Nestled between these bustling coastal developments is Biscayne National Park, the largest marine national park in the United States with 95% of its 173,000 acres located underwater.  The marine nature of the park sets it apart in various ways.  Much of BNP’s waters can only be accessed with a boat; on the other hand, with a boat nearly all of BNP can be accessed.  The park has four distinct ecosystems, including mangrove shorelines, estuarine shallows, barrier islands, and coral reefs.  These ecosystems sustain more than 100 species targeted by recreational and commercial fisheries.  In fact, BNP’s lucrative marine resources are what prompted Congress to protect the area in the first place.  As a result, management of the park and its resources plays an out-sized role in the South Florida tourism and fishing industries.  It also becomes highly controversial.

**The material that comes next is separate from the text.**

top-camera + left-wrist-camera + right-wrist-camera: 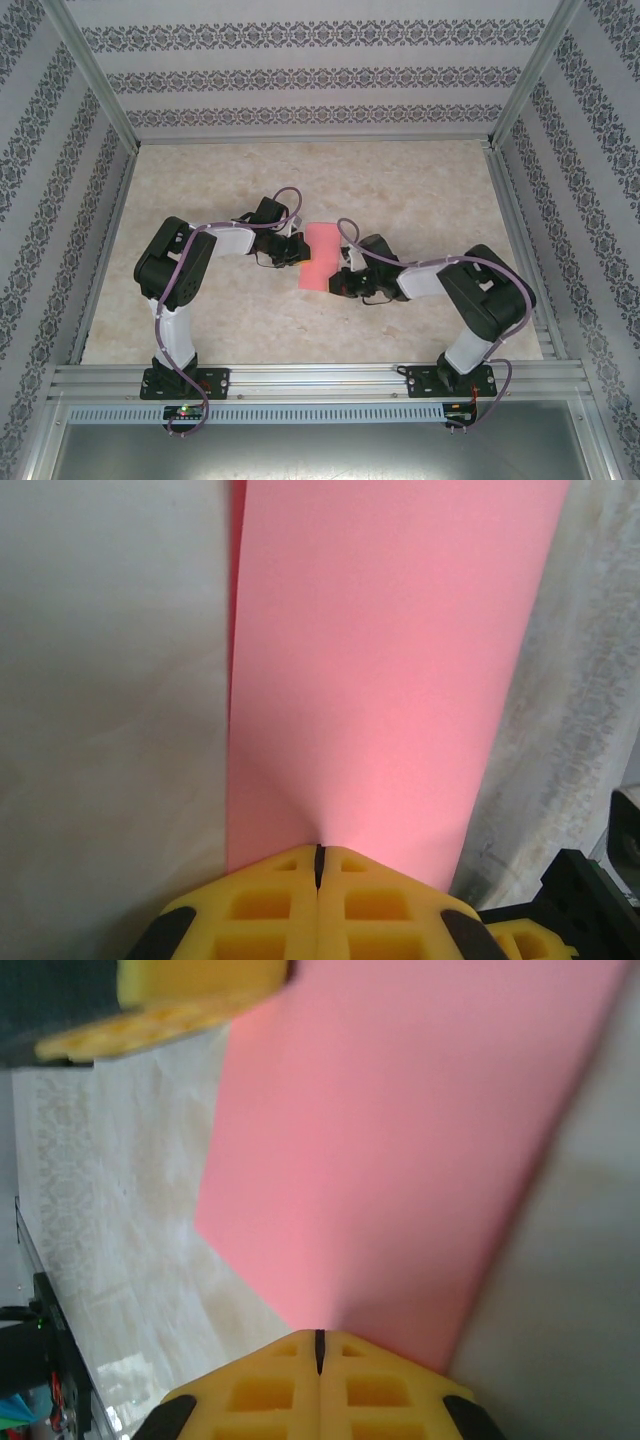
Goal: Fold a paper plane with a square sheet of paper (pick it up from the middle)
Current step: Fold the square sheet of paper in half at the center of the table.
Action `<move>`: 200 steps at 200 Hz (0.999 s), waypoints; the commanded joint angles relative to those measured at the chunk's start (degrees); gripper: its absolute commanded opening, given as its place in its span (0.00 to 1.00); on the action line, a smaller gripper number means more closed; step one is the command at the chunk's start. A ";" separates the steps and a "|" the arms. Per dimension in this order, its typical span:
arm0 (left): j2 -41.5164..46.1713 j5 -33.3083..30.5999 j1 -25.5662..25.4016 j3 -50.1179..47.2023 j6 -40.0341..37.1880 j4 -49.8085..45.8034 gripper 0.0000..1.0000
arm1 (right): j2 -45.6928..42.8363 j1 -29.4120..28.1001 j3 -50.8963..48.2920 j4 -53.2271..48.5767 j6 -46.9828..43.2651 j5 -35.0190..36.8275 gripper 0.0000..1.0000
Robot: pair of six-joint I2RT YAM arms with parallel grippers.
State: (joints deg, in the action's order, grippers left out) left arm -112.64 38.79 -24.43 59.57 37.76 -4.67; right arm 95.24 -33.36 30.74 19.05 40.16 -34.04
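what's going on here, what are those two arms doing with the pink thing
The left gripper and the right gripper each pinch an edge of a pink sheet of paper from opposite sides, near the middle of the table. Both have their jaws closed on it. The sheet looks like a flat oblong, perhaps folded once already, and it is not a pointed plane yet.

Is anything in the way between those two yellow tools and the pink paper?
Nothing visible does. The left tool is shut on one edge of the pink paper, and the right tool is shut on another edge. In both wrist views the sheet runs straight out from the closed tool.
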 commanded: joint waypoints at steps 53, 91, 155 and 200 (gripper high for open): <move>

Aside from its marine character, Biscayne National Park is unique in the National Park System for the way in which its implementing legislation dictates the relationship between the National Park Service and the State of Florida.  With respect to fishing, Congress decreed that “the waters within the park shall continue to be open to fishing in conformity with the laws of the State of Florida.”  In other words, the state retains jurisdiction over fishing regulation and management in the park.  For a park that is mostly underwater and whose primary natural resource is fish, this reservation is a significant concession.  The reserved power notwithstanding, Congress simultaneously authorized the Secretary of the Interior to “designate species for which, areas and times within which, and methods by which fishing is prohibited, limited, or otherwise regulated in the interest of sound conservation to achieve the purposes for which the park was established,” giving the NPS the ability to impose their own fishing regulations in the park.  But, in waters donated by the state after establishment of the park, fishing must be regulated in conformity with state law. 

While these seemingly overlapping and contradictory mandates are confusing, Florida and the NPS have agreed in principle to manage fisheries uniformly within park waters.  That is likely a wise approach, as fishing compliance and enforcement would be challenging for all stakeholders involved if a multitude of marine jurisdictions in close proximity to each other had their own regulatory requirements.  On the other hand, it forces the state and federal government into a unique partnership, with each having arguably equal bargaining power over fisheries management. 

States and the federal government have been engaging in “cooperative federalism” for decades, through state implementation of federally-funded programs or state compliance with minimum federal standards.  In the field of environmental law, cooperative federalism takes place through state-managed compliance with the Clean Air Act and Clean Water Act, or the development of Coastal Zone Management Plans.  Cooperative federalism is less common in natural resources law, which is more place dependent and therefore subject to jurisdictional and territorial divides.  It is especially rare in the National Park System, where responsible park management must include state and local stakeholder involvement, but rarely provides so much legal authority to the state.  Biscayne National Park is therefore unique for both its marine and governance characteristics.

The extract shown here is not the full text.